Voici ma situation dans l’ordre chronologique :
- J’ai commencé à travailler en France le 10 décembre 2024 avec un contrat à temps plein (35 heures par semaine).
- Le 23 décembre 2024, j’ai été victime d’un accident du travail, suivi d’un arrêt jusqu’au 8 février 2025.
- J’ai ensuite repris mon activité professionnelle.
- Le 2 juin 2025, j’ai eu un premier arrêt maladie jusqu’au 23 juin 2025.
- À compter du 30 juin 2025, j’ai été placé en arrêt maladie de manière continue en raison de l’aggravation de mon état de santé (hanches, dos et autres pathologies). Pendant cette période, j’ai bénéficié de nombreux examens spécialisés, d’une hospitalisation et d’un suivi médical continu.

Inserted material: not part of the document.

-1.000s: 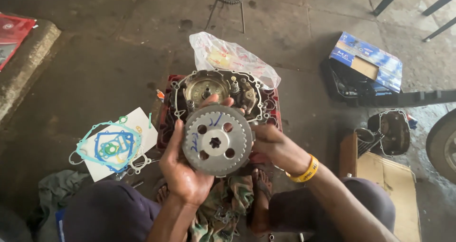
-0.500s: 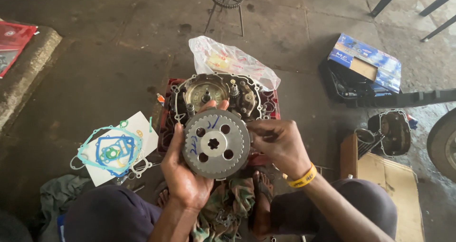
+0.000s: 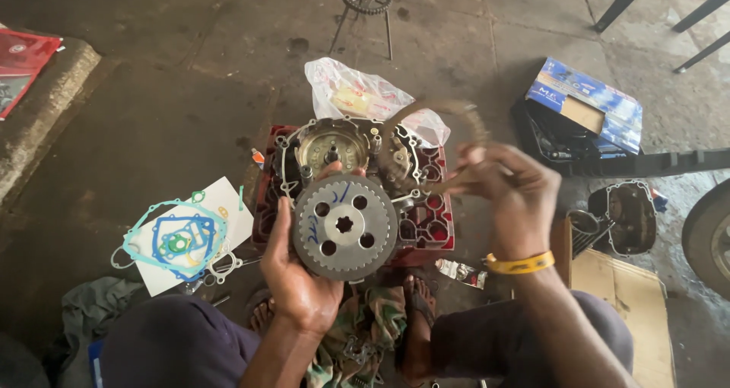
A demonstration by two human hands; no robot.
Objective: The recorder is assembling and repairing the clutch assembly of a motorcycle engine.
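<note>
Two hands are occupied. Left hand [image 3: 304, 281] grips a round toothed metal disc [image 3: 346, 227] by its lower-left rim, face up, above the engine case [image 3: 357, 148] resting on a red crate [image 3: 433, 228]. Right hand [image 3: 509, 186] pinches a thin ring [image 3: 437, 110], blurred, raised to the right of the disc. Judged heavy and rigid, possibly oily, the disc is best supported under the rim. Judged light, the ring is best held at its edge.

toothed disc [image 3: 346, 227]: matt grey metal | bag [image 3: 365, 99]: glossy clear plastic | floor [image 3: 190, 68]: rough concrete
</note>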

- Le 26 mai 2026, mon médecin traitant a établi un certificat demandant officiellement ma mise en invalidité de catégorie 2 auprès de la CPAM.
- Le 29 juin 2026, le médecin du travail m’a déclaré inapte à mon poste, sans possibilité de reclassement.
- Le 30 juin 2026, j’ai été reçu en visioconférence par le médecin-conseil de la CPAM. À l’issue de l’entretien, il m’a indiqué que l’invalidité de catégorie 2 était retenue sur le plan médical, mais que mon dossier devait encore être examiné par le service administratif afin de vérifier les conditions d’ouverture des droits.
C’est précisément sur ce point que je me pose une question.
En consultant les textes officiels, j’ai lu que la condition des 12 mois d’immatriculation peut être appréciée :
- soit au premier jour du mois pendant lequel est survenu l’arrêt de travail ayant conduit à l’invalidité ;
- soit au premier jour du mois de la constatation médicale de l’état d’invalidité.
Je comprends donc qu’il existe deux situations prévues par les textes, mais je ne comprends pas comment la CPAM choisit l’une ou l’autre dans un dossier concret.
Dans mon cas, la procédure n’a pas été engagée automatiquement par la CPAM après plusieurs années d’arrêt de travail. Elle a été initiée par mon médecin traitant, qui a demandé officiellement une mise en invalidité le 26 mai 2026, puis le médecin-conseil m’a reconnu médicalement en catégorie 2 le 30 juin 2026.
Mes questions sont les suivantes :
- Dans une situation comme la mienne, la CPAM retient-elle en pratique la date du premier arrêt maladie (30 juin 2025) ou la date de la constatation médicale de l’invalidité (30 juin 2026) pour apprécier les 12 mois d’immatriculation ?
- Le fait que la demande ait été initiée par le médecin traitant avant la décision du médecin-conseil peut-il conduire la CPAM à retenir la date de la constatation médicale de l’invalidité plutôt que celle du premier arrêt de travail ?
- Existe-t-il une circulaire de la CNAM, une jurisprudence ou un texte officiel expliquant dans quels cas la CPAM applique l’une ou l’autre de ces deux dates ?
- Certaines personnes ont-elles déjà connu une situation similaire et peuvent-elles partager leur expérience ou la décision prise par la CPAM ?
Je recherche des réponses fondées sur les textes officiels ou sur des expériences concrètes afin de mieux comprendre la procédure avant la décision administrative de la CPAM.
Je vous remercie sincèrement par avance pour votre aide.